۳۱ فروردین ۱۴۰۳ |۱۰ شوال ۱۴۴۵ | Apr 19, 2024
News ID: 350450
27 November 2017 - 10:15
 Survivor of Egypt mosque attack: I hid under dead bodies

"Even the ambulances came under fire," says survivor of mosque attack. Survivors who spoke are so frightened of Daesh they won't give names. Another survivor said he hid under dead bodies to avoid detection by the gunmen, who were searching the mosque for survivors.

Hawzah News Agency (Cairo, Egypt) - A survivor of the attack on the Egyptian mosque which left 305 people dead said Sunday that he lost nine family members in the massacre.

His father was among those killed at the al Rawdah Sufi Mosque in Bir al-Abed on Friday.

"No one got out of the mosque," said the survivor, who did not want to be named, speaking outside the Ismailia General Hospital, where other family members and friends were recovering from injuries. "The military could hear the gunshots from their unit and they didn't move. Even the ambulances came under fire."

At the hint of criticism, hospital volunteers ushered in an army officer to move out journalists.

 

Some of the gunmen wore masks and at least one was carrying a Daesh flag, the state prosecutor said in a statement. At least 27 children were killed and at least 128 people were injured, the prosecutor added.

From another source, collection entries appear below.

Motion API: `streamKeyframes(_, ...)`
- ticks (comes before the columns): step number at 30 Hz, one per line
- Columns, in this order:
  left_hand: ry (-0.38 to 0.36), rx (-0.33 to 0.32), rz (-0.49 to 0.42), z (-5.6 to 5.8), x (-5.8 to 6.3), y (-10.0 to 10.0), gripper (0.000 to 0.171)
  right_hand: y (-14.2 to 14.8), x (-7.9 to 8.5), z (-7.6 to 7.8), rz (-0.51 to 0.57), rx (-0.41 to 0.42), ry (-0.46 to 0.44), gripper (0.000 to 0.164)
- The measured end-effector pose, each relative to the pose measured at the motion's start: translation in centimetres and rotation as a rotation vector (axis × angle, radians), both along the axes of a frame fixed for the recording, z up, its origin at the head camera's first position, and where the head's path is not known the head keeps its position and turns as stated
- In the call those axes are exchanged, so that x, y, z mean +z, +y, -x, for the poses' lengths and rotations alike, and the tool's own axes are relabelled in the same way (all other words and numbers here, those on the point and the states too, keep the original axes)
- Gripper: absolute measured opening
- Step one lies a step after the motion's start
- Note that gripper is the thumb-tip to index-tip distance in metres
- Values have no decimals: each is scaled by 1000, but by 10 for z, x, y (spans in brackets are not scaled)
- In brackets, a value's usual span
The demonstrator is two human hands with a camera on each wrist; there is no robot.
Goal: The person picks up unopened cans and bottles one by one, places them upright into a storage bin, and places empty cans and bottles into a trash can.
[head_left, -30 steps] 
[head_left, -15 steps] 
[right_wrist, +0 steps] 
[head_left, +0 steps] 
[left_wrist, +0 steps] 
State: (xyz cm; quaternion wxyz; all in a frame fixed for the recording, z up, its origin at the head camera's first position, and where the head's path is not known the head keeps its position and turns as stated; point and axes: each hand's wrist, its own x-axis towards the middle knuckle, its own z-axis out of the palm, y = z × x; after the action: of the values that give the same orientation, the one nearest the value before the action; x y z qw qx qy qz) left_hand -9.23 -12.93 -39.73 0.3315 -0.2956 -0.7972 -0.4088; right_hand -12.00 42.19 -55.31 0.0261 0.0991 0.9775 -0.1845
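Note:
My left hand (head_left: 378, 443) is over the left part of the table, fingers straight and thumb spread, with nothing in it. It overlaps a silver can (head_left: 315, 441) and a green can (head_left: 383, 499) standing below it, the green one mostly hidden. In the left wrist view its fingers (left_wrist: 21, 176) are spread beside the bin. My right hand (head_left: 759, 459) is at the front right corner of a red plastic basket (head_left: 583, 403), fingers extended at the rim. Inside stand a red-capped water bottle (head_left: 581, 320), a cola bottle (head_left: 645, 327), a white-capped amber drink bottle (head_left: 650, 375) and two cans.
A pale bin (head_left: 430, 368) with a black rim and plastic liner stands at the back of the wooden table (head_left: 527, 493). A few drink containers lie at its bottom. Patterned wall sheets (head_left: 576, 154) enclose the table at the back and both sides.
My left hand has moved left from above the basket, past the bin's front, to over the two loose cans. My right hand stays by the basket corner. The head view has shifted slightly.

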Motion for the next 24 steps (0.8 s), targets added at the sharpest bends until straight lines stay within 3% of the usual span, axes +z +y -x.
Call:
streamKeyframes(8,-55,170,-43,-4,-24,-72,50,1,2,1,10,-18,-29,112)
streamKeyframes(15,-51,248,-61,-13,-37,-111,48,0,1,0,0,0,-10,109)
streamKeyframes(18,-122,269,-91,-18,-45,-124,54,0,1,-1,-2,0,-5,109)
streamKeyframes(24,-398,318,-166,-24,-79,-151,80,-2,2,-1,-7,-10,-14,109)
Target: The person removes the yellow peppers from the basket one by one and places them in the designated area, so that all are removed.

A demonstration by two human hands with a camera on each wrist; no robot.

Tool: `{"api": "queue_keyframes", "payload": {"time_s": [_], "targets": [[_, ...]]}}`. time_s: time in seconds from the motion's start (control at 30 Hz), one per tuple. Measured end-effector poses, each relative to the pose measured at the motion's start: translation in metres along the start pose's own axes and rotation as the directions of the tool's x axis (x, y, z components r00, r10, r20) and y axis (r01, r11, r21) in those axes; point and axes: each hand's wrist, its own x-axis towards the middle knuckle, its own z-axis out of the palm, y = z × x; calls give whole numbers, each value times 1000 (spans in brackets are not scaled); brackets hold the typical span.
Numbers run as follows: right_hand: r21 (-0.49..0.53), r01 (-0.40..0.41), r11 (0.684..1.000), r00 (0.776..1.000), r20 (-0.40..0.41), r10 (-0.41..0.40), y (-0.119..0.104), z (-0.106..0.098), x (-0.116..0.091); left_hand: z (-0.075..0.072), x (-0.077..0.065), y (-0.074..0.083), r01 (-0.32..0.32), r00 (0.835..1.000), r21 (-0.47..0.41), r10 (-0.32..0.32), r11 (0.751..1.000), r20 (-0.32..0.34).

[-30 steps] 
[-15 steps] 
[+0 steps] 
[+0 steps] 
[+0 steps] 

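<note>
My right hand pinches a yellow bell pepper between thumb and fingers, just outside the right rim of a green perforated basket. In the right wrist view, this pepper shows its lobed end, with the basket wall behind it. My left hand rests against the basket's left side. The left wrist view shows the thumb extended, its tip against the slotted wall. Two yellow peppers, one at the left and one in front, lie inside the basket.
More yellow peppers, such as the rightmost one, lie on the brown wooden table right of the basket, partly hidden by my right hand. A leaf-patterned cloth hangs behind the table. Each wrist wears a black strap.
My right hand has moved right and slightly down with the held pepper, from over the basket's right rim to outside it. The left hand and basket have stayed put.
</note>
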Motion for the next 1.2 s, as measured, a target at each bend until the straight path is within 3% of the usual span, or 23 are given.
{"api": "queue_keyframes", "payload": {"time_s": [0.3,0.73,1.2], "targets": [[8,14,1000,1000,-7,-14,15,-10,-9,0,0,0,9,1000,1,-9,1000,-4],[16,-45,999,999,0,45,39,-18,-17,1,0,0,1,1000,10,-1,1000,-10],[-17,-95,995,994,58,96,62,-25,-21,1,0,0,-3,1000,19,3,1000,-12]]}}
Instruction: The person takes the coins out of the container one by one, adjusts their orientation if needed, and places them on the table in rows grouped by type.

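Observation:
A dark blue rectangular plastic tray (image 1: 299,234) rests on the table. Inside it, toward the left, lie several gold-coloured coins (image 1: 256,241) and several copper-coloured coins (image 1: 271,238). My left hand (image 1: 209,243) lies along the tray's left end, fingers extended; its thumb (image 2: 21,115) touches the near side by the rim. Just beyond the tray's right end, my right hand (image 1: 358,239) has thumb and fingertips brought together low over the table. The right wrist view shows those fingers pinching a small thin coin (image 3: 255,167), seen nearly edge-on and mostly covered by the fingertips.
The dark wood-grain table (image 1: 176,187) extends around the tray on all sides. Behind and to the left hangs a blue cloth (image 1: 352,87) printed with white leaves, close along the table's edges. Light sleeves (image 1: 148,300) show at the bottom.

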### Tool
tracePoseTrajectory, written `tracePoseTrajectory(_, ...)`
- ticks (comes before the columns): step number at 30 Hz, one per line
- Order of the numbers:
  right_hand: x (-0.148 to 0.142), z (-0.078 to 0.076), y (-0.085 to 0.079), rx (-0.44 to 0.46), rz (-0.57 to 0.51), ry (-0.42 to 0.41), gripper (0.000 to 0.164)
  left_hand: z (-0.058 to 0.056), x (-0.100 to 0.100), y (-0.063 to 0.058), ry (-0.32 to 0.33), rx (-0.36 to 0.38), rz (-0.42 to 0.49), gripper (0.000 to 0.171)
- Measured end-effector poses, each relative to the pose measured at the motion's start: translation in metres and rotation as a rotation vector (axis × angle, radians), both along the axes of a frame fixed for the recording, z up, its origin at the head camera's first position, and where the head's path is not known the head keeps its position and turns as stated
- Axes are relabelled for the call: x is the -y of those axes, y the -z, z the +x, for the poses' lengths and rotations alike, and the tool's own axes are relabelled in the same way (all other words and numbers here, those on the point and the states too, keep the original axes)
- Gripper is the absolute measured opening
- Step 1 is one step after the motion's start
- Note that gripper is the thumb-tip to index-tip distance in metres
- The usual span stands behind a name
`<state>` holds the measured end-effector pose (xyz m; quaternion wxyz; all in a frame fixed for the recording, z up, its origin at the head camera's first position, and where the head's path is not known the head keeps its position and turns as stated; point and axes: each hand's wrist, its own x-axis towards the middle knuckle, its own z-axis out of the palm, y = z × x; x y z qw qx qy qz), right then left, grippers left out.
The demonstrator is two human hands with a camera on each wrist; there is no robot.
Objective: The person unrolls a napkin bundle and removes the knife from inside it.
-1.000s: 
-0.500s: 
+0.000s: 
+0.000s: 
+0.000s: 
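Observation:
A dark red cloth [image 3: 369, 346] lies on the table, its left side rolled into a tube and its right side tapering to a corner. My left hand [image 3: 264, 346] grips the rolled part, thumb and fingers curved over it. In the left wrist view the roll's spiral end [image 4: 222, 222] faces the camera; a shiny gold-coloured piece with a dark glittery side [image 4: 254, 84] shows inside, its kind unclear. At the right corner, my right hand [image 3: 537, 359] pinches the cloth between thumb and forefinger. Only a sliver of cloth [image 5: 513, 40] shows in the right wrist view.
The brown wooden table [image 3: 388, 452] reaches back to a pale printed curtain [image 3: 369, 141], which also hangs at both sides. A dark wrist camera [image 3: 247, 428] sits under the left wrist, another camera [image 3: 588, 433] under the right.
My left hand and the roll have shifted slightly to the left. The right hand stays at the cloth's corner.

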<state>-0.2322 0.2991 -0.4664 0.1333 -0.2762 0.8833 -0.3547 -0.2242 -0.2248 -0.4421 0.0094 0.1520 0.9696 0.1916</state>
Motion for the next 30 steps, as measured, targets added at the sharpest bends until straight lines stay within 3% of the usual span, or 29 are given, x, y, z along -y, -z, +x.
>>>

Another survivor, who did not want to be named, said he hid under dead bodies to avoid detection by the gunmen, who were searching the mosque for survivors.

 

Wearing a white patch over his eye after being struck by shrapnel, he sat on a sidewalk outside of the emergency room at Suez Canal University Hospital, flanked by his tribesmen.

He lost his brother and nephew during the attack, he said. His son, 14, suffered a broken leg.

 

"I only found out about my son hours later," he said.

Outside the two main hospitals in Ismailia, which is northeast of Cairo and about a two-hour drive from the northern coastal city of Bir Al-Abed, Bedouin men sat on colorful blankets awaiting news of their injured relatives. They do not want to be identified because they're scared of Daesh, who they fear could target their families in the troubled peninsula.

 

"They could kill us," one survivor said.

In Ismailia, the local community rallied to help the victims of the attack. Nine months ago, they also helped Coptic families driven by Daesh from Al-Arish in Sinai.

Wessam Hassouna, a local volunteer, said that people had flocked to donate blood, with more than 15,000 bags already collected.

 

Why is the Sinai so dangerous?

The al Rawdah Sufi mosque is known as the birthplace of an important Sufi cleric. Sufism is a mystical branch of Islam that some jihadists consider heretical.

It wasn't immediately clear if that was the reason the mosque was targeted.

The nation has set aside three days of mourning and President Abdel Fattah el-Sisi has ordered the armed forces to build a memorial to those killed at the mosque, a statement on his Facebook page said.

Ahmed El-Tayyeb, the grand imam of Al-Azhar and one of the foremost clerics in Egypt, condemned the "barbaric attack" and said Egyptians would prevail over terrorism with solidarity and determination.

 

Al-Azhar, home to a 1,000-year-old mosque and university, is considered the premier religious authority in Egypt, and El-Tayyeb is a prestigious figure in Sunni Islam. Egypt's Muslim are predominantly Sunni.

Gamal Awad, a senior preacher at the Ministry of Religious Endowments, said the only way to fight terrorists is to kill them.

 

Despite efforts by the ministry to raise awareness through mosques, there is no way to debate terrorists' convictions, he said. "They will kill again."